The unicorns are still at it, Vision Fund 2 or no Vision Fund 2. This week, Instacart announced that it has actually raised fresh capital at an assessment north of $13 billion. And, on the tail of that news item, news broke that DoorDash is aiming to include more cash at an evaluation that could extend to a pre-money valuation that surpasses$15 billion, according to The Wall Street Journal. Both announcements make it plain that late-stage unicorns are still able to attract huge sums regardless ofa putatively unsure, if just recently excitable IPO market.

It’s a fascinating state of affairs, as the rates that super-late-stage unicorns have the ability to charge personal financiers push their evaluations so high that only the largest and richest companies might be able to pay for buying them. The result could be a closed M&A window that leaves just an exit hatch marked “IPO.”

Amazon, for example, paid around $13.7 billion for Whole Foods, a chain of U.S. grocery stores that the technology giant likewise uses as circulation points for parcel shipment.

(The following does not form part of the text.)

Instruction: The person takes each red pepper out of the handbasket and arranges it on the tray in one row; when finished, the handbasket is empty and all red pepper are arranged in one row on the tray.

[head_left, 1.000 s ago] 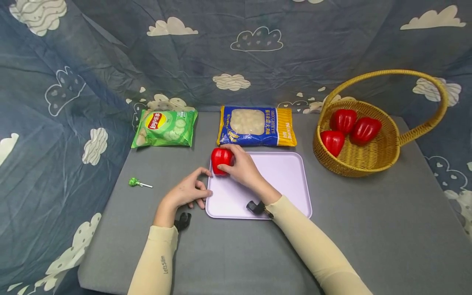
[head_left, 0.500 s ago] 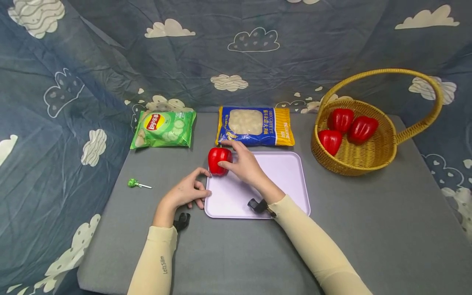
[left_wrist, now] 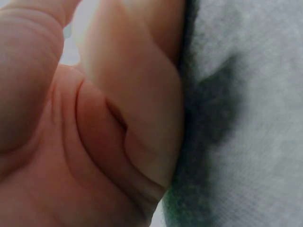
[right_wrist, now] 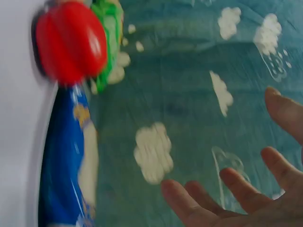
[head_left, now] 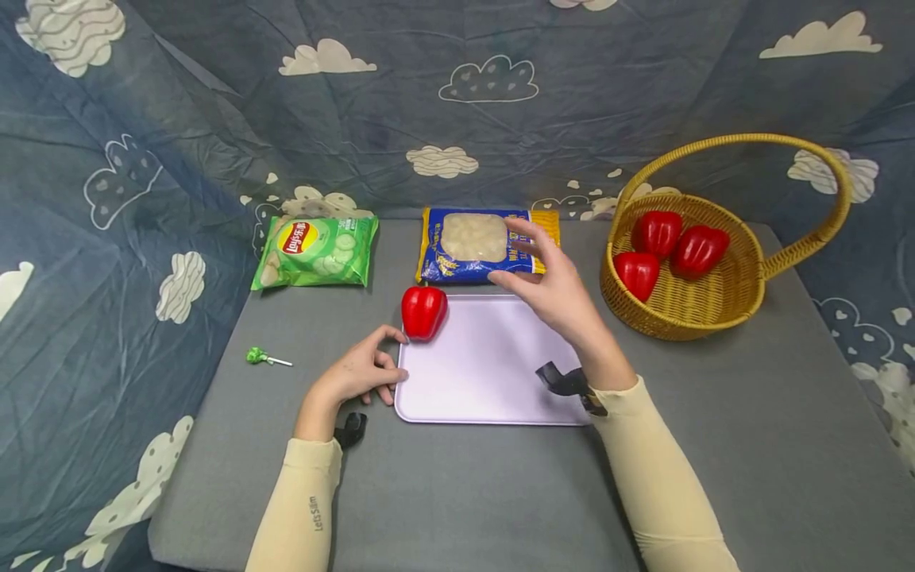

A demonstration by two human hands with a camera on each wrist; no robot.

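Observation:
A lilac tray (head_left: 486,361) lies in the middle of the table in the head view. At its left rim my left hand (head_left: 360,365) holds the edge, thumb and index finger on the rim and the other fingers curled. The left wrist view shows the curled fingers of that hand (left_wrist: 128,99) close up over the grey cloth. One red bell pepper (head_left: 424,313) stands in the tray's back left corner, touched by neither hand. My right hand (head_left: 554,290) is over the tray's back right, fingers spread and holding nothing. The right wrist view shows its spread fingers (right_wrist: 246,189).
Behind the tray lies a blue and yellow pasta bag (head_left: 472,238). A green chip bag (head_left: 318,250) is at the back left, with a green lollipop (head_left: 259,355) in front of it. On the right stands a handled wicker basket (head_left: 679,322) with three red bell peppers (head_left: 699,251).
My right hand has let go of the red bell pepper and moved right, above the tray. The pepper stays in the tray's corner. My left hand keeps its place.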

Instacart, the grocery delivery service, is now worth $13.7 billion too.

As the private company’s final financiers won’t want to simply break even on their financial investment, < a class="crunchbase-link" href="https://crunchbase.com/organization/instacart" target =" _

blank” data-type=”company” data-entity=”instacart” > Instacart Article curated by RJ Shara from Source. RJ Shara is a Bay Area Radio Host (Radio Jockey) who talks about the startup ecosystem – entrepreneurs, investments, policies and more on her show The Silicon Dreams. The show streams on Radio Zindagi 1170AM on Mondays from 3.30 PM to 4 PM.